Une situation comme cinq mois de hauts et de bas: flashy en septembre (10 points sur 12 possibles), déprimé en octobre avec notamment le derby (1/9), étonnant en novembre et enfin en mouvement (12/12), puis s'est replié en décembre et début janvier (5/21), face aux grands noms (PSG, Lille, OM) et à La Mosson, où il n'a pas gagné depuis quatre matches. Voir l'article : Vincent Ponsot, PDG du football de l'OL, sur les salaires des clubs: «Des raisons de cohérence ....

Coupé en deux, le MHSC est également dans son jeu, tiraillé entre sa volonté de faire parler un potentiel offensif de très haut niveau, symbolisé par le doublet Delort-Laborde, et la nécessité de protéger ses cages. Cœur et raison.

Clef de voûte du système Der Zak 'depuis son arrivée en 2017, l'équilibre défensif s'est brisé (32 buts encaissés contre 33 sur toute la saison 2017-18). Un sacrifice moins sur l'autel du système à quatre dos que sur celui des «profils» (Baills), avec plus de maniabilité que des cercles de grattage (Ferri, Chotard, Savanier, Mollet ou encore Dolly). Sans oublier les latéraux beaucoup plus portés, Sambia et Ristic ayant pris le pas sur Souquet et Oyongo.

Le jeu a bénéficié de cette philosophie, avec des hauteurs de football-fun. Le staff et les joueurs nous rappellent constamment que ce n'était pas incompatible avec la solidité, citant les succès à Saint-Etienne (0-1) et à Bordeaux (0-2). Mais lorsque les adversaires ont fait preuve d'autres qualités offensives, tactiques et humaines, les limites ont émergé.

Trois semaines brûlantes

Les limites du banc en particulier. Voir l'article : Football et Union européenne, passé troublé, avenir fructueux?. L'avènement de Mavididi a donc mathématiquement plumé les alternatives du côté offensif où Skuletic et Wahi n'ont rien ou tout à prouver.

Dans ce contexte, Montpellier, brillant inconstant, est à la croisée des chemins. Aux portes à la fois d'une Europe à cinq points (Rennes, Monaco) et d'un ventre mou à ses basques. Avec des points chauds à gérer: l'extension de son entraîneur et le mercato hivernal, dans le sens des arrivées (défenseur?) Comme des départs (Laborde?). Peut-être leur issue dépendra-t-elle de son comportement au cours des trois prochaines semaines torrides (Monaco, Paris et Lens). Et vers le haut ou vers le bas en mai.

Message de Maxime Raynaud: "Matinée orpheline"

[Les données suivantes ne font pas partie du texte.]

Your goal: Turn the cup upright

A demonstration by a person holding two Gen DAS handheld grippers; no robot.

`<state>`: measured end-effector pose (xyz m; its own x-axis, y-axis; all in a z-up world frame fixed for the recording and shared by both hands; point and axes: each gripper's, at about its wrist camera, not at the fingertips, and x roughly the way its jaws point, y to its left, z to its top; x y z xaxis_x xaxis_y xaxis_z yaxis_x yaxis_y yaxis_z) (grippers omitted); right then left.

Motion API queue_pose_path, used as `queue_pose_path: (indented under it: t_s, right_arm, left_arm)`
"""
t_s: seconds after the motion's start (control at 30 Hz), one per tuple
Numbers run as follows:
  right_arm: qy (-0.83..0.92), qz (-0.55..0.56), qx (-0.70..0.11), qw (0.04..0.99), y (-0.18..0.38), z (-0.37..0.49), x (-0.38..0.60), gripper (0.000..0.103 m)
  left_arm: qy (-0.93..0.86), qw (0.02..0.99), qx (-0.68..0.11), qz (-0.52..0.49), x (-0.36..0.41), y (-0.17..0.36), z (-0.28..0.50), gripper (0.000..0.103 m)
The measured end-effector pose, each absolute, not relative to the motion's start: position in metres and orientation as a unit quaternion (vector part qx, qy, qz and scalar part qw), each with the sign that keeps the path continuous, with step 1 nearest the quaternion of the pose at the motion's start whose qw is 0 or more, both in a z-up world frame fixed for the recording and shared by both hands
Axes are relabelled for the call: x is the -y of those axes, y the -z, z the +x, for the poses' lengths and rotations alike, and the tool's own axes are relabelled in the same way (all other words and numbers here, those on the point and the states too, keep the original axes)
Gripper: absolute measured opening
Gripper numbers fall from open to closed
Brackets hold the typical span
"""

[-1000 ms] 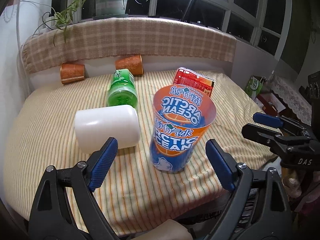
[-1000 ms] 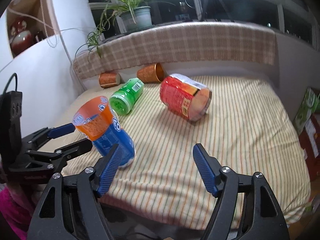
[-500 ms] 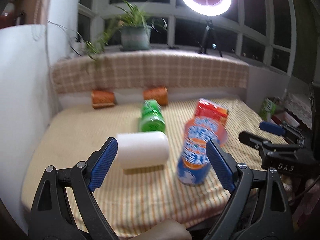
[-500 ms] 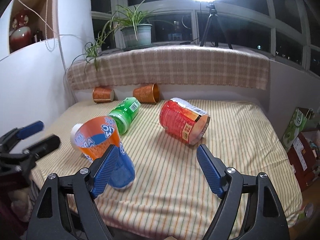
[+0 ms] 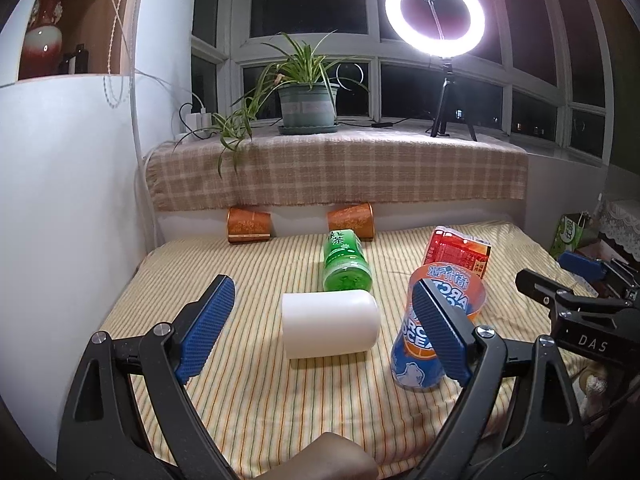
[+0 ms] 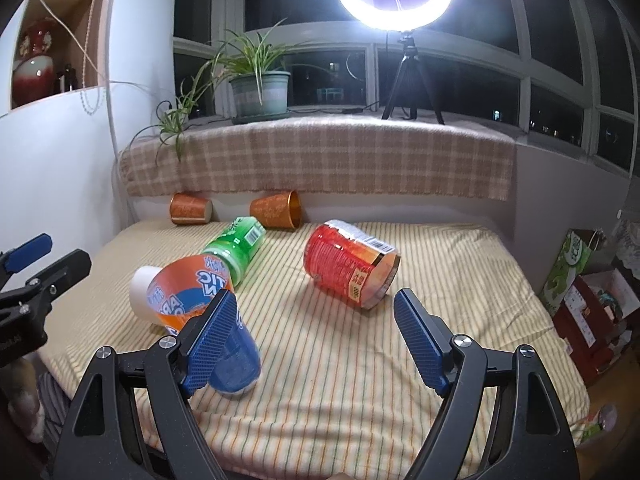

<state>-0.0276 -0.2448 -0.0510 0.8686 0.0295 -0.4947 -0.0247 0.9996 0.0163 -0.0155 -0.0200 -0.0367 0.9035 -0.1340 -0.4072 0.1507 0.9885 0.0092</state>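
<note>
An orange and blue Arctic Ocean cup (image 5: 416, 356) stands upright, mouth up, near the front edge of the striped cloth; it also shows in the right wrist view (image 6: 188, 292). A white cup (image 5: 330, 325) lies on its side just left of it. My left gripper (image 5: 324, 330) is open and empty, held back from the cups, its right finger in front of the Arctic Ocean cup. My right gripper (image 6: 316, 340) is open and empty, to the right of that cup.
A green bottle (image 5: 345, 262) and a red cup (image 6: 350, 270) lie on their sides farther back. Two copper cups (image 5: 249, 226) (image 5: 352, 220) lie against the back wall. Boxes (image 6: 584, 280) stand off the right edge. A plant pot (image 5: 308, 108) and ring light (image 5: 436, 20) stand on the sill.
Both grippers have pulled back and risen away from the Arctic Ocean cup, which stays standing on the cloth. The views now take in the window and ring light.
</note>
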Motion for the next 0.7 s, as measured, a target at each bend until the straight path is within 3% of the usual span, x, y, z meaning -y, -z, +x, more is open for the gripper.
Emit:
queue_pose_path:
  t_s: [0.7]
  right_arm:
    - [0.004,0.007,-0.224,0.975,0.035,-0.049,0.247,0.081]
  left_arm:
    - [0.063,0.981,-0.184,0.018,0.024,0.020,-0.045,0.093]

Parfois, il faut être confronté à l'absence pour vraiment apprécier son importance. Depuis trois jours, L'Équipe n'apparaît plus. Lire aussi : Guy Martin, une vie marquée par le football. Face à la menace de suppression de 36 postes, la rédaction du quotidien sportif s'est mise en grève.

Samedi, nos confrères avaient déserté les tribunes des stades de Ligue 1 pour une bonne cause. Leurs chaises vides comme des poings levés. Après Stéphane Guy, éjecté de Football Circus et de Canal + pour le soutien à l'humoriste et acteur Sébastien Thoen, après les salariés de Téléfoot, l'ajustement des variables des marionnettistes de Mediapro, 2021 joue donc les prolongations du mauvais temps dans la presse sportive aussi.

Nous vivons toujours à une époque pas si drôle. Et pas seulement parce que des boules bizarres avec des mâchoires de buffle sur la tête font trembler le monde. Après des mois de privation, la matinée est également devenue orpheline depuis trois jours. Il ne reste plus qu'une chose à faire, attendez. Comme nos collègues de L'Équipe.